• [Task item]:
Could the data below be copied out in full, word for word?

(The records Opens)

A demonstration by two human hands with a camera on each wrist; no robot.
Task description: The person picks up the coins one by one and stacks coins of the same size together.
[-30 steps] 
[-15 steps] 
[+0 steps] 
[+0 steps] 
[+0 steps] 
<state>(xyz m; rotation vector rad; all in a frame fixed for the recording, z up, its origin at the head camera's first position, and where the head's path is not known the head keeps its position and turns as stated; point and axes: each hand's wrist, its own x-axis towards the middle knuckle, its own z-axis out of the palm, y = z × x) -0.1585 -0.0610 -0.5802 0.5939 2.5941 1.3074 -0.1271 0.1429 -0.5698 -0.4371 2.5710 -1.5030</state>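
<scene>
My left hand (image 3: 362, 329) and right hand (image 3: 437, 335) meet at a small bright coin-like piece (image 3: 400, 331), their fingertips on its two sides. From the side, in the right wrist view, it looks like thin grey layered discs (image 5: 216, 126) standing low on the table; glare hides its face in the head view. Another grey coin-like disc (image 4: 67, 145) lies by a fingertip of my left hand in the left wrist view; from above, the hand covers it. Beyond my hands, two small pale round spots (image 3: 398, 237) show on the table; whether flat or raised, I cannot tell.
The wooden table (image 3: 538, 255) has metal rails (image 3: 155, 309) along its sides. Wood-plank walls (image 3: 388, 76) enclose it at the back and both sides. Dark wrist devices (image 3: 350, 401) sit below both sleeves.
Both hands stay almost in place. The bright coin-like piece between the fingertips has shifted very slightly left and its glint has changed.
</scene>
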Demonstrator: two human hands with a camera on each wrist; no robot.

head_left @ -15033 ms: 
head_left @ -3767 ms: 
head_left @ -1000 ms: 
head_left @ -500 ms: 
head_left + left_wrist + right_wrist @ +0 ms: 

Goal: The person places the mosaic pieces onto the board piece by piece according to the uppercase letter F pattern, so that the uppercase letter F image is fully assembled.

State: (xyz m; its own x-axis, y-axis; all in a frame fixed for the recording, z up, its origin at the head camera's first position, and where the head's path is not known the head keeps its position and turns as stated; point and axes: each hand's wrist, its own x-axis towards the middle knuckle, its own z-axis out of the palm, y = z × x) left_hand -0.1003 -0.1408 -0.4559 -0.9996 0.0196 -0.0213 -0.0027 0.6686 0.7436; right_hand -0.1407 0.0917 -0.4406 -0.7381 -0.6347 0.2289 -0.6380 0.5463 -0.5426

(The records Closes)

• [Written response]:
A demonstration by two human hands with a camera on each wrist; no robot.
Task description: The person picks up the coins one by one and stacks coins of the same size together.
[-30 steps] 
[-15 steps] 
[+0 steps] 
[+0 steps] 
[+0 steps] 
<state>(xyz m; rotation vector rad; all in a frame fixed for the recording, z up, its origin at the head camera's first position, and where the head's path is not known the head keeps its position and turns as stated; point and axes: each hand's wrist, its own x-axis towards the middle knuckle, its own z-axis out of the palm, y = z × x) -0.1585 -0.0610 -0.5802 0.5939 2.5941 1.3074 -0.1271 0.1429 -0.5698 -0.4371 2.5710 -1.5030</state>
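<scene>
My left hand (image 3: 362, 329) and right hand (image 3: 437, 335) meet at a small bright coin-like piece (image 3: 400, 331), their fingertips on its two sides. From the side, in the right wrist view, it looks like thin grey layered discs (image 5: 216, 126) standing low on the table; glare hides its face in the head view. Another grey coin-like disc (image 4: 67, 145) lies by a fingertip of my left hand in the left wrist view; from above, the hand covers it. Beyond my hands, two small pale round spots (image 3: 398, 237) show on the table; whether flat or raised, I cannot tell.
The wooden table (image 3: 538, 255) has metal rails (image 3: 155, 309) along its sides. Wood-plank walls (image 3: 388, 76) enclose it at the back and both sides. Dark wrist devices (image 3: 350, 401) sit below both sleeves.
Both hands stay almost in place. The bright coin-like piece between the fingertips has shifted very slightly left and its glint has changed.
</scene>
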Demonstrator: two human hands with a camera on each wrist; no robot.

head_left @ -15033 ms: 
head_left @ -3767 ms: 
head_left @ -1000 ms: 
head_left @ -500 ms: 
head_left + left_wrist + right_wrist @ +0 ms: 

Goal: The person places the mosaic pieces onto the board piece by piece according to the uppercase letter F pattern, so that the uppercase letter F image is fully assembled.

State: (xyz m; its own x-axis, y-axis; all in a frame fixed for the recording, z up, its origin at the head camera's first position, and where the head's path is not known the head keeps its position and turns as stated; point and axes: each hand's wrist, its own x-axis towards the middle knuckle, its own z-axis out of the palm, y = z × x) left_hand -0.1003 -0.1408 -0.4559 -0.9996 0.0196 -0.0213 -0.0027 0.6686 0.7436; right_hand -0.1407 0.0917 -0.4406 -0.7381 -0.6347 0.2289 -0.6380 0.5463 -0.5426

Nothing further remains in this exercise.